Cash withdrawals have reached a record high in India, with the average withdrawal rising to nearly 5,000 rupees (around €57/US$68) in August, compared to around 3,450 rupees in 2018. The Times of India also notes cash in circulation has reached a new peak, now amounting to 12 percent of India’s GDP (up from 10.7 percent in 2018).
While there was a temporary slowing of ATM transactions in the first few months of India’s COVID-19 lockdown, withdrawals later rose rapidly, soon outpacing pre-COVID levels. Rustom Irani, MD and CEO of Hitachi Payment Services, describes cash as ‘an integral part of the Indian economy’ and noted that ATMs are ‘an important touch point that facilitates easy access to cash for the populace at large.’
Another notable trend is fewer small cash withdrawals, likely driven in part by people’s preference to stay indoors when possible and thus looking to withdraw all the cash they will need for a week at a time, rather than making frequent trips to ATMs.
We believe people tend to hoard cash for contingencies in an emergency situation like the ongoing pandemic. This, coupled with the steady opening up of economic activities and the ongoing festive season, have resulted in an increase in average ATM transaction size.
It is clear that cash remains king, even four years on from India’s controversial demonetisation policy, which saw high-value notes invalidated overnight, resulting in widespread economic disruption and serpentine queues at banks as people rushed to exchange notes. The policy’s goals—first to bring undeclared or so-called ‘black money’ to light, then combat counterfeiting and at last increase uptake of digital payment methods—seem to have met with little success.
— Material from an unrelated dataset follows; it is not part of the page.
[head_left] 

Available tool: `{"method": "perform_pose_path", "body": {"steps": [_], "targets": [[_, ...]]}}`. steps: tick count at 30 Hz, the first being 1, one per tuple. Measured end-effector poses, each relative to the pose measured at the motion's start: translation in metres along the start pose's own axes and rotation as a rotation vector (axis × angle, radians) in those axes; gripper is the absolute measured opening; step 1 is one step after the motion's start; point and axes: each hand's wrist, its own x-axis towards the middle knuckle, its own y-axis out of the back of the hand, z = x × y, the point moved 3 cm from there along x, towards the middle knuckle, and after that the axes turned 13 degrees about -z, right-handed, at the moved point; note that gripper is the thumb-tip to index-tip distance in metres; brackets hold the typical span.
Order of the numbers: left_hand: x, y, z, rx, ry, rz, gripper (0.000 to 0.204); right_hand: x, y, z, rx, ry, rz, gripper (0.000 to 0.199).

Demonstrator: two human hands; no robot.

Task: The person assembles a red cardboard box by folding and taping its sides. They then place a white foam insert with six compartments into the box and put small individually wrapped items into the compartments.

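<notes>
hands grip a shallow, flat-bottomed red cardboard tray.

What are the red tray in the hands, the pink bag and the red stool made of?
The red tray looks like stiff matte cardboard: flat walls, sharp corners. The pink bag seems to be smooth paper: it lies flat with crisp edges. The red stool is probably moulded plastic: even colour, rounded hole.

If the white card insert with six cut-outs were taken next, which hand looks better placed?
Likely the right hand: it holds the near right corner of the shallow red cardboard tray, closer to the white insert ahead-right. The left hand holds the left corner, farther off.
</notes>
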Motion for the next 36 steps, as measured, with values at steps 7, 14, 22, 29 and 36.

According to the Reserve Bank of India (RBI), more than 99 percent of invalidated banknotes returned to the banking system, indicating that cash was not the hoard of ‘black money’ that had been imagined. Also, most fake notes seized post-demonetisation were of lower denominations (typically 100 rupees) than those that had been invalidated (500 and 1,000 rupee notes).
The dominance of cash is hardly surprising, given the large rural population in India and its caste system. For many, cash is the only way to conduct financial transactions, thanks to its ubiquitous availability, ease of use, immediacy and reliability. For many women specifically, it is the only way to achieve a tiny sliver of independence. The cash hidden in coffee tins and cookie jars is used to put food on the table, and buy children’s school books and the odd household appliance to make life a little easier. Furthermore, when compared with the constant tracking of digital transactions, and the fact that industry experts claim a 30 percent failure rate for UPI transactions, it’s easy to see why India’s payment method of choice is cash.